**TO DO:** Write out the listing verbatim. No pictures belong in it.

*** Opening of RECORDED DATA ***

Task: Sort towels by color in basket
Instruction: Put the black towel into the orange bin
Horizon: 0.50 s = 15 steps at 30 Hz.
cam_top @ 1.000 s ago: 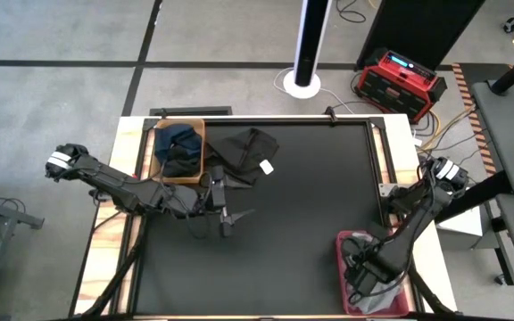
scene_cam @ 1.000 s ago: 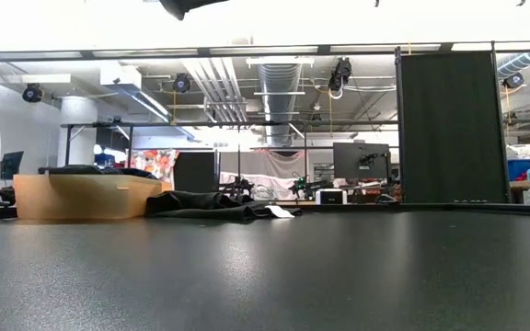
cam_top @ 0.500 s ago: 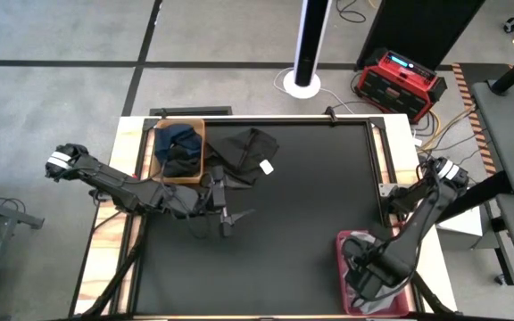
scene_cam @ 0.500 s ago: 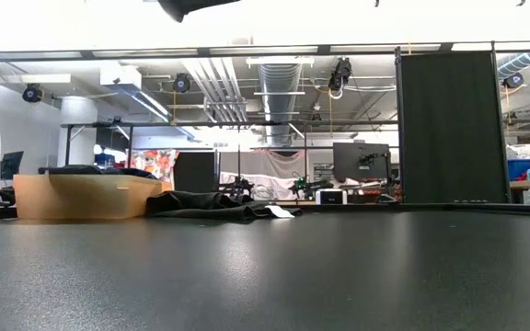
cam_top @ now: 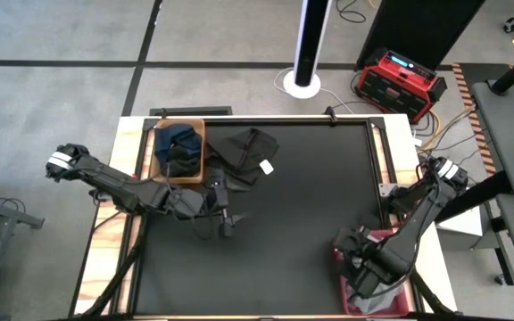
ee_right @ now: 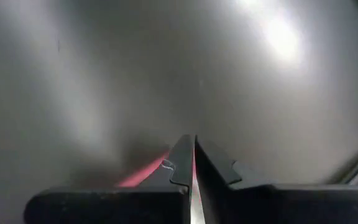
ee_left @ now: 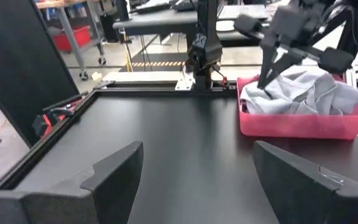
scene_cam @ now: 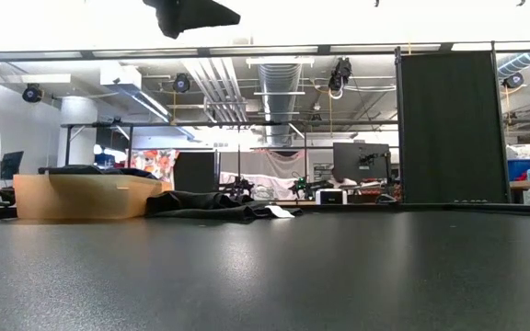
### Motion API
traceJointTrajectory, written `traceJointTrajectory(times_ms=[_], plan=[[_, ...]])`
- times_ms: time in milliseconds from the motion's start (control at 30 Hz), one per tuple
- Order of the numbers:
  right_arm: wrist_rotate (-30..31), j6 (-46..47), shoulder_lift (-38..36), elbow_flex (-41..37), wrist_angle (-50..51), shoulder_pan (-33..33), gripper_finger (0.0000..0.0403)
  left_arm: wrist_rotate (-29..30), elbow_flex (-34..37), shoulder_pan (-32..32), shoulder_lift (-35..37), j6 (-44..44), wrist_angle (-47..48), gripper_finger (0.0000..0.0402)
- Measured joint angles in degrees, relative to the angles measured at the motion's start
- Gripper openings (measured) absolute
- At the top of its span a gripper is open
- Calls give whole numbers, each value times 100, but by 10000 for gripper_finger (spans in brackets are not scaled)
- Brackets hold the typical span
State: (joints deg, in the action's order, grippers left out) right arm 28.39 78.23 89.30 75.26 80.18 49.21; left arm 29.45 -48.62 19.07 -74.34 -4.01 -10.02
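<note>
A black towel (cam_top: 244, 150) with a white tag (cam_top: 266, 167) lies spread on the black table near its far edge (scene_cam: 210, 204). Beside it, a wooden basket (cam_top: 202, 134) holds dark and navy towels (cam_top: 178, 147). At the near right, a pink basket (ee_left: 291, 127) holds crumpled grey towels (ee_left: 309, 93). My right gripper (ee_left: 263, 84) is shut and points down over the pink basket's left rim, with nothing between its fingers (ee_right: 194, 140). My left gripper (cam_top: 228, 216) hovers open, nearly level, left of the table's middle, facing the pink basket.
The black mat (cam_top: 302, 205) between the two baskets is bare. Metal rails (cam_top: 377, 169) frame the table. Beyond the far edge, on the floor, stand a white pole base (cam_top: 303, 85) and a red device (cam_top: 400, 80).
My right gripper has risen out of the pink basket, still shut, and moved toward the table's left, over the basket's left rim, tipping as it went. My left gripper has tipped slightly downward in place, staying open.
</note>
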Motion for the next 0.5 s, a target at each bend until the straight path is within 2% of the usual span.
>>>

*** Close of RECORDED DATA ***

**ANSWER TO THIS TASK:**
Task: Sort towels by color in basket
Instruction: Put the black towel into the orange bin
Horizon: 0.50 s = 15 steps at 30 Hz.
cam_top @ 1.000 s ago: 
scene_cam @ 1.000 s ago: 
cam_top @ 0.500 s ago: 
scene_cam @ 0.500 s ago: 
cam_top @ now: 
ee_right @ now: 
ee_left @ now: 
scene_cam @ now: 
### Motion API
traceJointTrajectory, written `traceJointTrajectory(times_ms=[_], plan=[[_, ...]])`
- times_ms: time in milliseconds from the motion's start (control at 30 Hz), one per tuple
- Order of the numbers:
  right_arm: wrist_rotate (-30..31), j6 (-46..47), shoulder_lift (-38..36), elbow_flex (-41..37), wrist_angle (-50..51), shoulder_pan (-33..33), gripper_finger (0.0000..0.0403)
  left_arm: wrist_rotate (-29..30), elbow_flex (-34..37), shoulder_pan (-32..32), shoulder_lift (-35..37), j6 (-44..44), wrist_angle (-47..48), gripper_finger (0.0000..0.0402)
- Measured joint angles in degrees, relative to the angles measured at the motion's start
- Gripper openings (measured) absolute
- At the top of its span a gripper is open
- Calls give whole numbers, each value times 100, but by 10000 for gripper_finger (spans in brackets are not scaled)
- Brackets hold the typical span
State: (joints deg, in the action's order, grippers left out) right arm 28.39 78.23 89.30 75.26 80.18 49.21; left arm 29.45 -48.62 19.07 -74.34 -4.01 -10.02
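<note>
A black towel (cam_top: 244, 150) with a white tag (cam_top: 266, 167) lies spread on the black table near its far edge (scene_cam: 210, 204). Beside it, a wooden basket (cam_top: 202, 134) holds dark and navy towels (cam_top: 178, 147). At the near right, a pink basket (ee_left: 291, 127) holds crumpled grey towels (ee_left: 309, 93). My right gripper (ee_left: 263, 84) is shut and points down over the pink basket's left rim, with nothing between its fingers (ee_right: 194, 140). My left gripper (cam_top: 228, 216) hovers open, nearly level, left of the table's middle, facing the pink basket.
The black mat (cam_top: 302, 205) between the two baskets is bare. Metal rails (cam_top: 377, 169) frame the table. Beyond the far edge, on the floor, stand a white pole base (cam_top: 303, 85) and a red device (cam_top: 400, 80).
My right gripper has risen out of the pink basket, still shut, and moved toward the table's left, over the basket's left rim, tipping as it went. My left gripper has tipped slightly downward in place, staying open.
</note>
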Motion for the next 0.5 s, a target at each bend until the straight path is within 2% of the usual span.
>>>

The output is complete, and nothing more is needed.